### WHAT TO WORK ON
Nothing but the lines below between the line holding "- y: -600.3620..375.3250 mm" and the line holding "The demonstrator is", inclusive, should appear in the answer, each set down exactly.

────────────────

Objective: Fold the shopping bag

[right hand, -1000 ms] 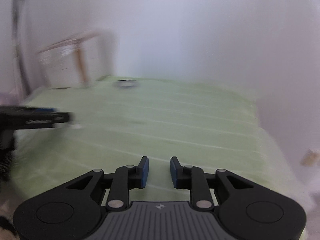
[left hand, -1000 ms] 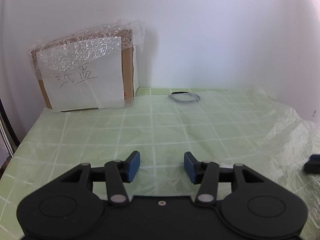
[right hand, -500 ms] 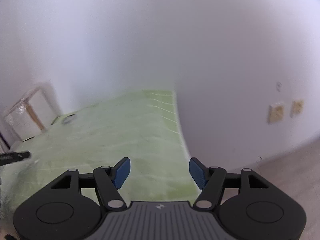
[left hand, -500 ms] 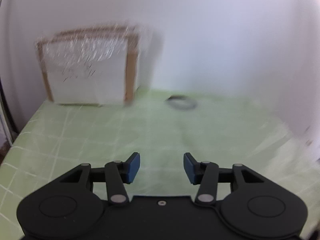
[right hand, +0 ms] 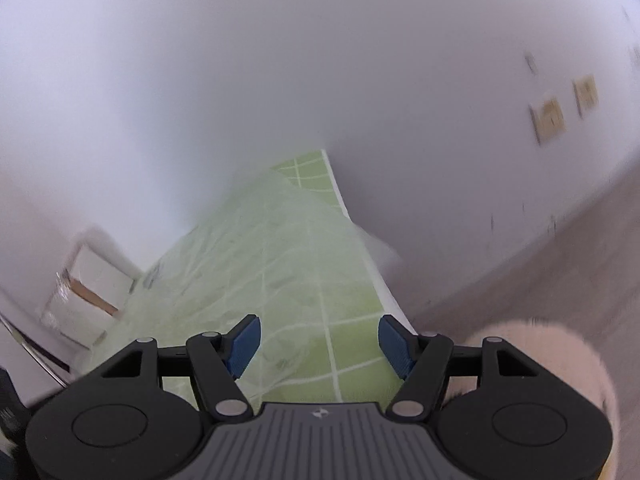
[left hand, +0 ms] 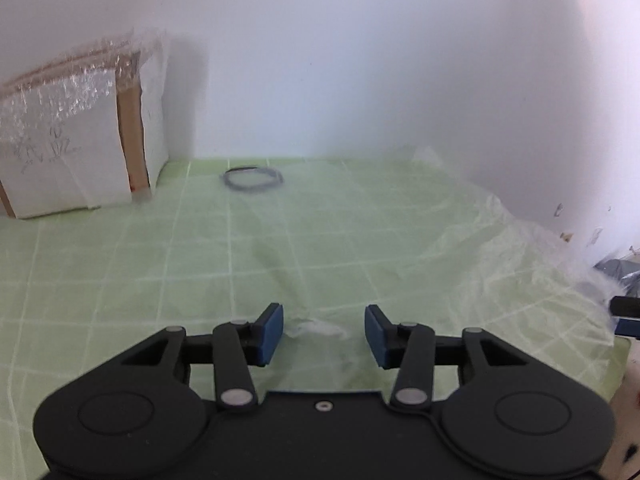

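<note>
**A:** The shopping bag (left hand: pixel 460 240), a thin translucent film, lies spread and rumpled over the green grid mat (left hand: pixel 100 280), bunched toward 3 o'clock. It looks light, limp and slippery; a corner or the puckered edge seems the best hold.

**B:** Left gripper (left hand: pixel 324 330) half open and empty; right gripper (right hand: pixel 319 344) has just opened wide, empty. Handwriting on the wrapped box (left hand: pixel 72 148) at 10 o'clock is unreadable.
</note>
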`<action>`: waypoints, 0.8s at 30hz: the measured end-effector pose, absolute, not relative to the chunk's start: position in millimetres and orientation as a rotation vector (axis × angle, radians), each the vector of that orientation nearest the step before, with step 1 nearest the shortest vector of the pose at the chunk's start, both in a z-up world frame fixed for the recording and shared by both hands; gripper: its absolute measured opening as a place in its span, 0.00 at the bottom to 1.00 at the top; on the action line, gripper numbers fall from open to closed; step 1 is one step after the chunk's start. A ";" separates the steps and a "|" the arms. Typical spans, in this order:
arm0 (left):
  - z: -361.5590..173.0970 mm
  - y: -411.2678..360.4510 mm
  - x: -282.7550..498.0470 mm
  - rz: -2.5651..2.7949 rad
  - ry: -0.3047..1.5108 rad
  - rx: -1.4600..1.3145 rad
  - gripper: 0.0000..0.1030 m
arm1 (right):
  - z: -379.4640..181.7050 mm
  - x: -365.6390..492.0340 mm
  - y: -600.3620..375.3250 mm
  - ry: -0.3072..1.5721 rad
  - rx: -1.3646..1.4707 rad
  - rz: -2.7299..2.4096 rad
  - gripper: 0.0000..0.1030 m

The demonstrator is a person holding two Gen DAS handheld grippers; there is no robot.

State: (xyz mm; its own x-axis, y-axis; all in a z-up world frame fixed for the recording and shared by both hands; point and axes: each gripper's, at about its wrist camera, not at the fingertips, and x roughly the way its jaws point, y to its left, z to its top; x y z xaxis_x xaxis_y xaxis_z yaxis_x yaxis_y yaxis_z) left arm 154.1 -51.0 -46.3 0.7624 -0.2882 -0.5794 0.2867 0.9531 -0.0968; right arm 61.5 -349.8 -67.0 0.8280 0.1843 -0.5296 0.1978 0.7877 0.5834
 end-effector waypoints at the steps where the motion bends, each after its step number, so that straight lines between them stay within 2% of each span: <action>1: -46.8 -50.2 154.1 -0.315 0.629 0.002 0.45 | -68.8 58.8 -350.1 0.601 0.707 0.012 0.65; 4: -48.3 -49.7 154.3 -0.316 0.625 0.012 0.45 | -73.3 51.4 -350.6 0.582 0.794 0.070 0.65; 10: -48.8 -51.7 150.9 -0.318 0.612 0.035 0.45 | -63.2 62.2 -331.3 0.541 0.726 0.116 0.70; 24: -49.5 -46.4 152.0 -0.373 0.606 0.067 0.45 | -49.9 110.5 -330.6 0.437 0.742 0.115 0.70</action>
State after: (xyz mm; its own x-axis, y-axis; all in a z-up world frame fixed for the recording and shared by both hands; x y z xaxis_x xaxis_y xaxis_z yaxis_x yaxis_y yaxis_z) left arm 152.0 -46.4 -49.5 0.7573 -0.3230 -0.5677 0.3616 0.9311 -0.0474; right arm 110.5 -330.6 -49.9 0.9042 0.2534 -0.3437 0.0509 0.7351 0.6760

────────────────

### OUTPUT OF THE EXERCISE
  - y: -600.3620..375.3250 mm
  - ry: -0.3072..1.5721 rad
  - rx: -1.3646..1.4707 rad
  - rz: -2.7299..2.4096 rad
  - gripper: 0.0000..0.1030 m

The demonstrator is a person holding two Gen DAS handheld grippers; there is no robot.

Nothing else is left to add to this answer.